▸ **ACTION ITEM**
The answer must be every line of the records below that holds the word "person".
-------- AVAILABLE RECORDS
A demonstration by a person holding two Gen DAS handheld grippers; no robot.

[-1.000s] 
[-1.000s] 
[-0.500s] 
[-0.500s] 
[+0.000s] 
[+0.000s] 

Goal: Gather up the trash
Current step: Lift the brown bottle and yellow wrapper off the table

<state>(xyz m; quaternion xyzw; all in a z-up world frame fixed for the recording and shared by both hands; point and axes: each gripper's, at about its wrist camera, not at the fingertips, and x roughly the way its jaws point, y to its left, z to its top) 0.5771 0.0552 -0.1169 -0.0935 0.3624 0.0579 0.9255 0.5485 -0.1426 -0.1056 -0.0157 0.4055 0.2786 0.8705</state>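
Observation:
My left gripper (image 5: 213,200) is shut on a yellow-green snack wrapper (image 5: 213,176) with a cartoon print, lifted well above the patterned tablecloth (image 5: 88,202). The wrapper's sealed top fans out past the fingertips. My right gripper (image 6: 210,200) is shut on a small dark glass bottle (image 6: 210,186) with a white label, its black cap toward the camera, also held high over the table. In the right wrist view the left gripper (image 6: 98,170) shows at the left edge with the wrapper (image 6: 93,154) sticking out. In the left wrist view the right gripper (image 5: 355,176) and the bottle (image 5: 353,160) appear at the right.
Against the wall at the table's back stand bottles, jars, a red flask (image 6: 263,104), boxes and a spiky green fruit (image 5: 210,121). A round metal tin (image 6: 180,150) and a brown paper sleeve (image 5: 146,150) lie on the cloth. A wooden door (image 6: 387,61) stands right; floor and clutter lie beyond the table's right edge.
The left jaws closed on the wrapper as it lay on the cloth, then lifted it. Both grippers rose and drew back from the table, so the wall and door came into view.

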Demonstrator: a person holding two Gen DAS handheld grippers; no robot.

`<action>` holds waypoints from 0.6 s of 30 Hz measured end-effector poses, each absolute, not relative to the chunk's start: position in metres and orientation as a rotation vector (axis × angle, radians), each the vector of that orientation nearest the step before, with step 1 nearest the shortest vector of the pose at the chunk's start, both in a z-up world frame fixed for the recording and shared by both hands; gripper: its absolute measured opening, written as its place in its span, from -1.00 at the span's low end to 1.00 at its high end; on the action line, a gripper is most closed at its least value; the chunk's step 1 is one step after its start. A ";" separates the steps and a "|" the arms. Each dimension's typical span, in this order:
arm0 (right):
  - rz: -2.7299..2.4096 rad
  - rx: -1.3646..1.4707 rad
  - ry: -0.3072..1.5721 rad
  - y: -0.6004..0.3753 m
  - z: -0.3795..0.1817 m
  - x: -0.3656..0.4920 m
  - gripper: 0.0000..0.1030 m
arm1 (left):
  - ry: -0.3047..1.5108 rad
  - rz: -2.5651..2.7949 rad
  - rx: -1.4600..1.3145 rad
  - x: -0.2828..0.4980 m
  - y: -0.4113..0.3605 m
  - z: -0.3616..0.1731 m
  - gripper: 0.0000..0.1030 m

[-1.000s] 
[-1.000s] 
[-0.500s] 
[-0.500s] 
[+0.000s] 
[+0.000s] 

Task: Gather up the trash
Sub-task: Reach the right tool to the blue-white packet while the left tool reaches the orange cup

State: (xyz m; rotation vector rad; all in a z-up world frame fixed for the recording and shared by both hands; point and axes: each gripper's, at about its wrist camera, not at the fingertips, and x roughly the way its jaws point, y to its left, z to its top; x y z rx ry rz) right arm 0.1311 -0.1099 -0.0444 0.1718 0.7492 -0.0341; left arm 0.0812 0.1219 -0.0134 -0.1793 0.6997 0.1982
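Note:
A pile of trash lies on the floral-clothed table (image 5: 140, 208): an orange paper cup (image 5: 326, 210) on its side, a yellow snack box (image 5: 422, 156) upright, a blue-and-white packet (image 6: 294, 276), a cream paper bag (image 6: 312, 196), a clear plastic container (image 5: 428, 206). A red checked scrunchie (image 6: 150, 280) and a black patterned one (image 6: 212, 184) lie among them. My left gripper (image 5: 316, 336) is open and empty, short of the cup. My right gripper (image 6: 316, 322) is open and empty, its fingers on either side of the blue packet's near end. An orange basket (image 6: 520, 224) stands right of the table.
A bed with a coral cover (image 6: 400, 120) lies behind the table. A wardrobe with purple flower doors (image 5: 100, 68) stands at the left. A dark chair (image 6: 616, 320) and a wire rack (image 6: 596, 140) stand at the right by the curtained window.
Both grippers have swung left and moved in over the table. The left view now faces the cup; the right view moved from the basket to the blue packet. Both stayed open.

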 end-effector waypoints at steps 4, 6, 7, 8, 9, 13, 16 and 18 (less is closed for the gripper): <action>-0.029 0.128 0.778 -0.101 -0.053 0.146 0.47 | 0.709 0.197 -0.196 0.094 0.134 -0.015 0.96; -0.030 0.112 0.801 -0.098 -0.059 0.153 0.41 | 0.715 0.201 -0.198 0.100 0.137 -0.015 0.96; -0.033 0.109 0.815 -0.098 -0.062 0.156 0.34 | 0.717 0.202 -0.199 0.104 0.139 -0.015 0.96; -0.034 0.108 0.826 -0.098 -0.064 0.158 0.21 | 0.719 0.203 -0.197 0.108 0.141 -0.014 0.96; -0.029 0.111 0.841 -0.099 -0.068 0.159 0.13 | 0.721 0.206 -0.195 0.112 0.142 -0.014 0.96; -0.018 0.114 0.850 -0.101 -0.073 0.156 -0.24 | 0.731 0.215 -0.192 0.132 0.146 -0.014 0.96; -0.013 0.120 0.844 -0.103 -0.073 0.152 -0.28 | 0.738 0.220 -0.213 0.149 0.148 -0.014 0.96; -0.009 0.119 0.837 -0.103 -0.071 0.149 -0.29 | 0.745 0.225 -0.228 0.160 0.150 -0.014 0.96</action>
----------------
▸ **REPLY**
A demonstration by a person holding two Gen DAS handheld grippers; no robot.
Demonstrator: a person holding two Gen DAS handheld grippers; no robot.

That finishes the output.